ASSIGNED TASK: Directions for the data below: repeat exactly the lines from the one with "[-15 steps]" through the one with "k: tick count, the", both included, and omit all pictures.

MATERIALS PROVIDED:
· · · · ·

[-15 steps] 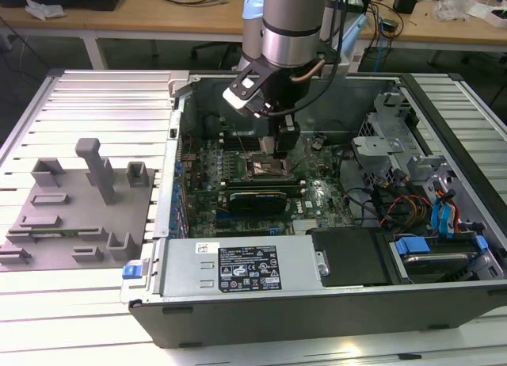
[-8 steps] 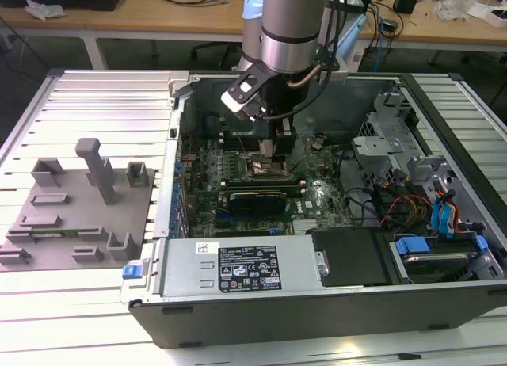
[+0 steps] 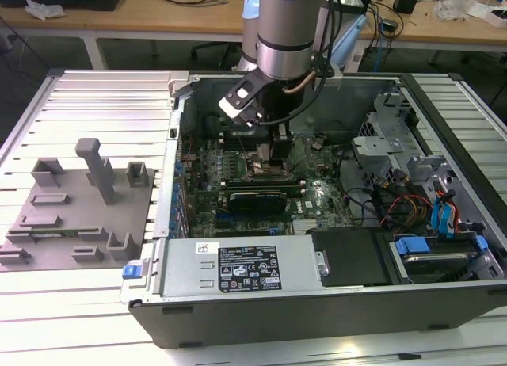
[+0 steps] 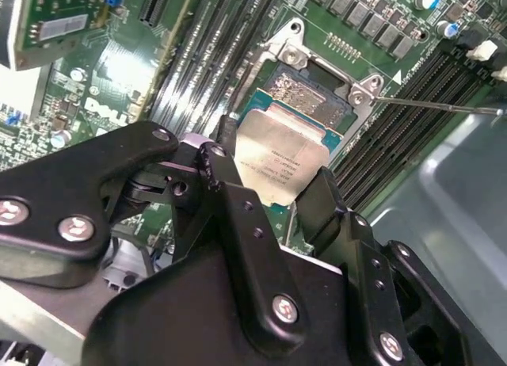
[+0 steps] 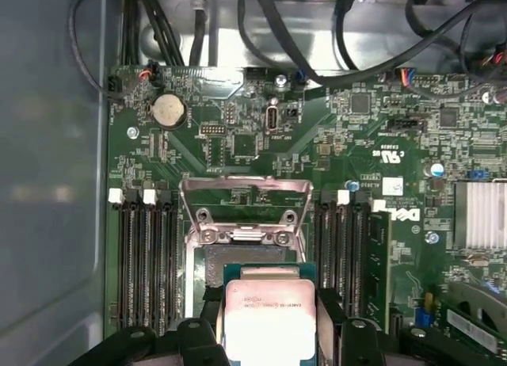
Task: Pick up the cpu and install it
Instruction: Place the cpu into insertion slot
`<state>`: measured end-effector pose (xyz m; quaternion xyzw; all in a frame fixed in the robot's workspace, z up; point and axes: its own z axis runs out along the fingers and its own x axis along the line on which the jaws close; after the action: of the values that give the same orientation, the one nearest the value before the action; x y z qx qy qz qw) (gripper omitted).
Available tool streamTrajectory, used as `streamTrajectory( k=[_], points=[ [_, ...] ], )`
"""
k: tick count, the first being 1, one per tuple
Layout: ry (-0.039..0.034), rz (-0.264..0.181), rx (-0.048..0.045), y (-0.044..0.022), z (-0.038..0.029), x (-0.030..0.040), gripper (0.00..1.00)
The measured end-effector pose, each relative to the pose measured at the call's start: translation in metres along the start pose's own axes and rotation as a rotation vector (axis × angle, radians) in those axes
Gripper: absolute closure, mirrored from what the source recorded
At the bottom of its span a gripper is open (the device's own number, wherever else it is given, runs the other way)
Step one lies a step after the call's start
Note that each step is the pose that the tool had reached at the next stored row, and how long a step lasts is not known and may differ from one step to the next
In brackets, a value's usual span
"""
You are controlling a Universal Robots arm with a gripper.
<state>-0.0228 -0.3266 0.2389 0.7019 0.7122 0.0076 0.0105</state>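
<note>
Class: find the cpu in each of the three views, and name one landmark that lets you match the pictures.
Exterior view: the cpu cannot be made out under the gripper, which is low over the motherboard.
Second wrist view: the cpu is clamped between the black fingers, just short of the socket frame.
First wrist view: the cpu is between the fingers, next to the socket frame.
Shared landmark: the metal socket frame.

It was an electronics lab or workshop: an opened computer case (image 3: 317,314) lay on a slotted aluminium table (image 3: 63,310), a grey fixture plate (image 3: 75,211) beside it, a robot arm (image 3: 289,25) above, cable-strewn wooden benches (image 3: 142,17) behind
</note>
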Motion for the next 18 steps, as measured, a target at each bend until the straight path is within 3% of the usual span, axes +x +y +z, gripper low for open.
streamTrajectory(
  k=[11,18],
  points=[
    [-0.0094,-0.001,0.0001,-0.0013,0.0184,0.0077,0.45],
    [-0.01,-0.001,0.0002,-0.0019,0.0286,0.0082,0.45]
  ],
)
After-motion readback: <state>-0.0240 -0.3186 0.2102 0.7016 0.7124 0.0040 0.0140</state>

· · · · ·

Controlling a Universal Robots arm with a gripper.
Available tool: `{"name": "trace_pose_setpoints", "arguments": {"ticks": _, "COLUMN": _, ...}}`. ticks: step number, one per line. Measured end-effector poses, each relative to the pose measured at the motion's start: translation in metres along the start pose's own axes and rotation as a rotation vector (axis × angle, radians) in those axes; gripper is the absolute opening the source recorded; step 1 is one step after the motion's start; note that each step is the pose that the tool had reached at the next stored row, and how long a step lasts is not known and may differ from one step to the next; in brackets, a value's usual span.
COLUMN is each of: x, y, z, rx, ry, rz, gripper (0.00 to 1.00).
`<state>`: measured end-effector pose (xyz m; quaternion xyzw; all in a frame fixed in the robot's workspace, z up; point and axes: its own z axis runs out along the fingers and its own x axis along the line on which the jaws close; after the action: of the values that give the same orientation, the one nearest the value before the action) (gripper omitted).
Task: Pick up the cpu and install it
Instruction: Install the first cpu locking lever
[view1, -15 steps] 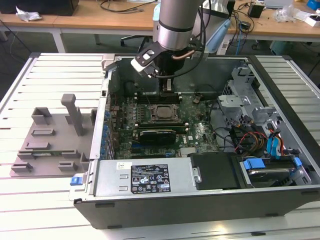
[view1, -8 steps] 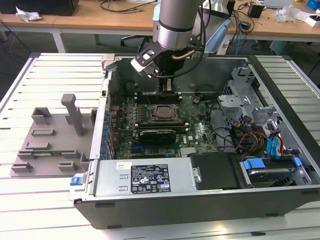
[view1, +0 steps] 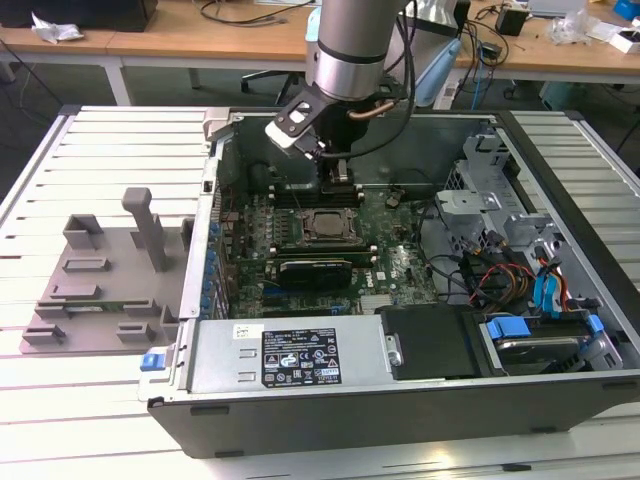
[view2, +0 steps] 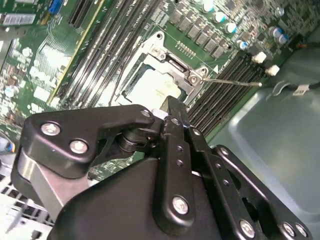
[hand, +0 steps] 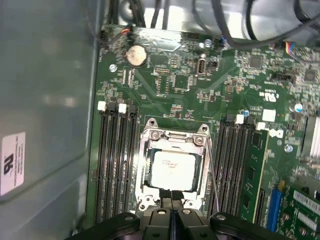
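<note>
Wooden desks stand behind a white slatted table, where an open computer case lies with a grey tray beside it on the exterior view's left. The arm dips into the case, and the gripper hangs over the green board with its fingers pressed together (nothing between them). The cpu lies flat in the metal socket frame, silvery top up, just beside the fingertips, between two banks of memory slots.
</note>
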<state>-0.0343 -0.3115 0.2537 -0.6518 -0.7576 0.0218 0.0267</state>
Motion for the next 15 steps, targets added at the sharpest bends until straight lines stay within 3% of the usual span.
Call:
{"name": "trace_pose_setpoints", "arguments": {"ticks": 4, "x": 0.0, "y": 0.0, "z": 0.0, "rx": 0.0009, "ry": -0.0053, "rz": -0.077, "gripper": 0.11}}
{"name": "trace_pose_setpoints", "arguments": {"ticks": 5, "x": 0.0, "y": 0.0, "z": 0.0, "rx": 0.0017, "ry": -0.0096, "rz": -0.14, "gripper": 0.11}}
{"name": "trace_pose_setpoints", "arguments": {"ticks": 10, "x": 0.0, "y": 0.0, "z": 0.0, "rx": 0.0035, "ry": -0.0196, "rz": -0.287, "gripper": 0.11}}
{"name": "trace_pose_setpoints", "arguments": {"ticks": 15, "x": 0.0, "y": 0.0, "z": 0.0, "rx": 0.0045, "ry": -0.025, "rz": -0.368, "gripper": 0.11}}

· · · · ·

OUTPUT:
[-15 steps] 
[-8 steps] 
[+0 steps] 
[+0 steps] 
[+0 steps] 
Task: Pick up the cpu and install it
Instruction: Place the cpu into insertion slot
`<state>`: measured end-effector pose (xyz m; quaternion xyzw; all in a frame fixed in the robot's workspace, z up; point and axes: its own z axis runs out along the fingers and its own x axis along the line on which the jaws close; after the action: of the values that give the same orientation, the one nearest the value before the action; x y z qx qy qz qw) (gripper omitted).
Available tool streamTrajectory, used as `streamTrajectory( k=[_], points=[ [_, ...] ], )`
"""
k: tick count, the first being 1, one per tuple

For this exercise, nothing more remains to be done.